Statistics 2. Distributions
Originally published in Kaggle
Introduction
A distribution of data is a representation (or function) showing all possible values (or intervals) and how often those values occur.
For categorical data, we'll often see percentage or exact number for each of the category.
For numerical data, we'll see the data split into appropriate sized buckets ordered from smallest to largest
When a distribution is plotted into a graph, we can observe different shapes of the curve. Based on the shape and other attributes, there exists many types of distributions. A few statistical distributions are,
- Bernoulli Distribution
- Binomial Distribution
- Cumulative frequency distribution
- Bimodal distribution
- Gaussian distribution (Normal distribution)
- Uniform distribution
Let's setup our dataset,
import math
import numpy as np
import pandas as pd
from matplotlib import pyplot
from scipy import stats
matches = pd.read_csv('../input/matches.csv')
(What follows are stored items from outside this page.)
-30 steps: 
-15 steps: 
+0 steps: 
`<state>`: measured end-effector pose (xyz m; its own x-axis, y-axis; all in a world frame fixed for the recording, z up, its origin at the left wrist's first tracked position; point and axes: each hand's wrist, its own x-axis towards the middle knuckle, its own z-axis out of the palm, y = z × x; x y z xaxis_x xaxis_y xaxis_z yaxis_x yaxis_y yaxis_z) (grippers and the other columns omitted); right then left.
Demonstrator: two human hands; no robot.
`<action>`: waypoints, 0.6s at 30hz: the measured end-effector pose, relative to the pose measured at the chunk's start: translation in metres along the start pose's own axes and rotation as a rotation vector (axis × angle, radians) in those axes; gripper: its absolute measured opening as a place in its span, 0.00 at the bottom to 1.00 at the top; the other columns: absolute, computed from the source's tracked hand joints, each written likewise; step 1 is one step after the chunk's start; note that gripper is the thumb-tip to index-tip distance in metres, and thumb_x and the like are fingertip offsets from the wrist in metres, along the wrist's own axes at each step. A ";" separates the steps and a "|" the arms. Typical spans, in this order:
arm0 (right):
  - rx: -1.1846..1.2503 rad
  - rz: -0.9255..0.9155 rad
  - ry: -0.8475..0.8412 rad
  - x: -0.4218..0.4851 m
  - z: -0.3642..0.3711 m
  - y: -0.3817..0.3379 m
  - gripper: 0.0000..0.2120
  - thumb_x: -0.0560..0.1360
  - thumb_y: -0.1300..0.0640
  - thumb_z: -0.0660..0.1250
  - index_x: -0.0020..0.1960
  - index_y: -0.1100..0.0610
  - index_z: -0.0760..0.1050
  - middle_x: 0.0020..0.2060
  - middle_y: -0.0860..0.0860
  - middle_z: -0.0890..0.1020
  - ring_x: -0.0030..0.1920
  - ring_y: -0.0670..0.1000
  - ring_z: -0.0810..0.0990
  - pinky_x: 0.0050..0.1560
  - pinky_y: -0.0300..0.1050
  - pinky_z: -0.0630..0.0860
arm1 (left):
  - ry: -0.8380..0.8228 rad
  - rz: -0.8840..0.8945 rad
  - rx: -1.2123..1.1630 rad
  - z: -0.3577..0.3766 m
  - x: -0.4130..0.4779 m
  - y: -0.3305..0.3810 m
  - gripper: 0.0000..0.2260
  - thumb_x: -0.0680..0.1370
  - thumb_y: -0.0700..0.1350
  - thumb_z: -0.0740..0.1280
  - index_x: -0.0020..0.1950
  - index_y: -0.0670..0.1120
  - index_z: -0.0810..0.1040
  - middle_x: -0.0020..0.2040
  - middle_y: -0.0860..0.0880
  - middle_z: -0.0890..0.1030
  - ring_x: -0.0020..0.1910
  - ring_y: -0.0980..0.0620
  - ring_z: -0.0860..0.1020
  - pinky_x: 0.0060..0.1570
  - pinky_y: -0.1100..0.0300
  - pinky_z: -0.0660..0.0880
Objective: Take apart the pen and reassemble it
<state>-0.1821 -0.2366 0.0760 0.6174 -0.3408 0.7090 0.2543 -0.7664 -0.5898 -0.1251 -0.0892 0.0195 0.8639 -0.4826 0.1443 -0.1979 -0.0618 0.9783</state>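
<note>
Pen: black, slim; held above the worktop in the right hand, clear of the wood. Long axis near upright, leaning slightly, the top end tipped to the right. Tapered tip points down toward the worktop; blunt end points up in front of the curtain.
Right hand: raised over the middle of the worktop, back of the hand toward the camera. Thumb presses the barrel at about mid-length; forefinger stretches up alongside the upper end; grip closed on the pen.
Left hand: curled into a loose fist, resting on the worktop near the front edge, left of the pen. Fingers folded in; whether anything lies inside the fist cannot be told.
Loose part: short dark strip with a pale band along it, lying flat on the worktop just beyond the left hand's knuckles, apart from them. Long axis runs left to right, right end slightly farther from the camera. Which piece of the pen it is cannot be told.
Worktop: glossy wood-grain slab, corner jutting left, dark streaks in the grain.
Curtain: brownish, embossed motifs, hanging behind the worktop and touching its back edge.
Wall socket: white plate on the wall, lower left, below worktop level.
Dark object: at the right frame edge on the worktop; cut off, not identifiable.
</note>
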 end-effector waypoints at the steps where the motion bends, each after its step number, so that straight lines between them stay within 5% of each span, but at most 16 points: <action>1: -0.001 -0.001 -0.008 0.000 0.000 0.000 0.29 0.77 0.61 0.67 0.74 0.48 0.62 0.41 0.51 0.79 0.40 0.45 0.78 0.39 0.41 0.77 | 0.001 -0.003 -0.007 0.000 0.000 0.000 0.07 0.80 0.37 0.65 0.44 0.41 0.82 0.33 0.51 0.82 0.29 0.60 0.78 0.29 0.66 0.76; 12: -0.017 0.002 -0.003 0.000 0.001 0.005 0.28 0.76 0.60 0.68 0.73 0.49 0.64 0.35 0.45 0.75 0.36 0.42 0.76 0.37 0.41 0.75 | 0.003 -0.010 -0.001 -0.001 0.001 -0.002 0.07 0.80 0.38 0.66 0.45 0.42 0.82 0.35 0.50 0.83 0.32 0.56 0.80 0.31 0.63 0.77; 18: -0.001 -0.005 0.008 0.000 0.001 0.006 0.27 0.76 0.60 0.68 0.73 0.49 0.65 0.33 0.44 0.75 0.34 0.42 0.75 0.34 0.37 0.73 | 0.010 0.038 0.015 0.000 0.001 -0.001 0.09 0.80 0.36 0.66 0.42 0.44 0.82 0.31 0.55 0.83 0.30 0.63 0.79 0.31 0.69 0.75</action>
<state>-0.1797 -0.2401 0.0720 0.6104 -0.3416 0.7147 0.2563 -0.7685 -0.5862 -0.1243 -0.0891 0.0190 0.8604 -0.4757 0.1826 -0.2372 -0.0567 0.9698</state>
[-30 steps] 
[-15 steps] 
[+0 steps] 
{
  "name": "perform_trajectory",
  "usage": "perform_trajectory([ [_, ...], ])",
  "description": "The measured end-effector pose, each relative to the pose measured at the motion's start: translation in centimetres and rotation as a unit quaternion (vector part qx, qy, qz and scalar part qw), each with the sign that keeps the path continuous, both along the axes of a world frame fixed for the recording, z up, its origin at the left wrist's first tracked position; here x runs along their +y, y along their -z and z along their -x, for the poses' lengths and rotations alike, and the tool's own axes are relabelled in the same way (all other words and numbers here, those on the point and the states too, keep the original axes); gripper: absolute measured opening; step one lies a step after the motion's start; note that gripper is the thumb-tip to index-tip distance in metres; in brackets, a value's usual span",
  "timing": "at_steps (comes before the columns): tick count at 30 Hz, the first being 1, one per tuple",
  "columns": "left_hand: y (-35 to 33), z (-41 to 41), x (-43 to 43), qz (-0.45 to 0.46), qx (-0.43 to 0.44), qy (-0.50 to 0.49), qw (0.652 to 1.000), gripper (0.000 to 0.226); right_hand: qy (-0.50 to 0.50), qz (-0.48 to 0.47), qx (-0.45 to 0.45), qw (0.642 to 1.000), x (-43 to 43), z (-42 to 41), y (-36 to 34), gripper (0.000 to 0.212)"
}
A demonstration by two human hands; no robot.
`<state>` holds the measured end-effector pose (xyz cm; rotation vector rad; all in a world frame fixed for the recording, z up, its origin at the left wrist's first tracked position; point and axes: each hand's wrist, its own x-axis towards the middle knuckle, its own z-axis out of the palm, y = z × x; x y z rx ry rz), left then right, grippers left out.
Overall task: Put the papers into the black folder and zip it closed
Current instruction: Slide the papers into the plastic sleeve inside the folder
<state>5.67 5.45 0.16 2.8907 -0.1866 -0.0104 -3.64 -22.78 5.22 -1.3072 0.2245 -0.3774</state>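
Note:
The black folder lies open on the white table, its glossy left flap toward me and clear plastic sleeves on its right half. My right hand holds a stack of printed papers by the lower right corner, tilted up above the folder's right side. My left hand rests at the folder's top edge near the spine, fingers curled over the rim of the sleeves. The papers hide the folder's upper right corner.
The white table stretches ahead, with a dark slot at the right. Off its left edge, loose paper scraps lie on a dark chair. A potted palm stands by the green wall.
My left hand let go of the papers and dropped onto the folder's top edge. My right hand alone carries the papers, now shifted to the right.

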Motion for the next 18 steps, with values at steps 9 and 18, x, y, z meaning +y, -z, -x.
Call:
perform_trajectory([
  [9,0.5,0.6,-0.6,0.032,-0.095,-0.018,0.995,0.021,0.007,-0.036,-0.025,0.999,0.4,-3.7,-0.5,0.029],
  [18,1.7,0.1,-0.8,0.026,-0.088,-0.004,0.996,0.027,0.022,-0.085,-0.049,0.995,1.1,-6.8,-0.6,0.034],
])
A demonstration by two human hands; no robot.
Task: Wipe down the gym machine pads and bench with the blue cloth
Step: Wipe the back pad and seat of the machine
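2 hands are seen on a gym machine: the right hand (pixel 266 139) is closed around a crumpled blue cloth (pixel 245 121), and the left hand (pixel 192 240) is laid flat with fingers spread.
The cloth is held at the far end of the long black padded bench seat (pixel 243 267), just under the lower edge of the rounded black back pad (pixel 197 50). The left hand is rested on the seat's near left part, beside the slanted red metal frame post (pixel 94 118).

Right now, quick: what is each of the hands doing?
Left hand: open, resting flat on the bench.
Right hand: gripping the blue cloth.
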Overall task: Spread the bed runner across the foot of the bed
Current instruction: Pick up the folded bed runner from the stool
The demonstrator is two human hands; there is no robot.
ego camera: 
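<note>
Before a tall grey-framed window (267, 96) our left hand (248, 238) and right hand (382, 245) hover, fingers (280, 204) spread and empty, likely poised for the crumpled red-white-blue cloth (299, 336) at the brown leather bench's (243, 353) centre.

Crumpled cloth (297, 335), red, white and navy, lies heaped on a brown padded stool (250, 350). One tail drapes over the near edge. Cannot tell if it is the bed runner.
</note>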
deliveries = pd.read_csv('../input/deliveries.csv')
Cumulative relative frequency graph
Let's take win_by_wickets
dataset and plot a frequency distribution graph.
X-axis - Win by wickets (value from 1 to 10), Y-axis - Number of instances (or frequency) of win-by-wicket margin
win_by_wickets_data = matches[matches.win_by_wickets > 0].win_by_wickets
win_by_wickets_freq = win_by_wickets_data.value_counts(sort=False)
print(win_by_wickets_freq)
plt = win_by_wickets_freq.plot.bar()
plt.set_title("Frequency distribution graph - Win by wickets")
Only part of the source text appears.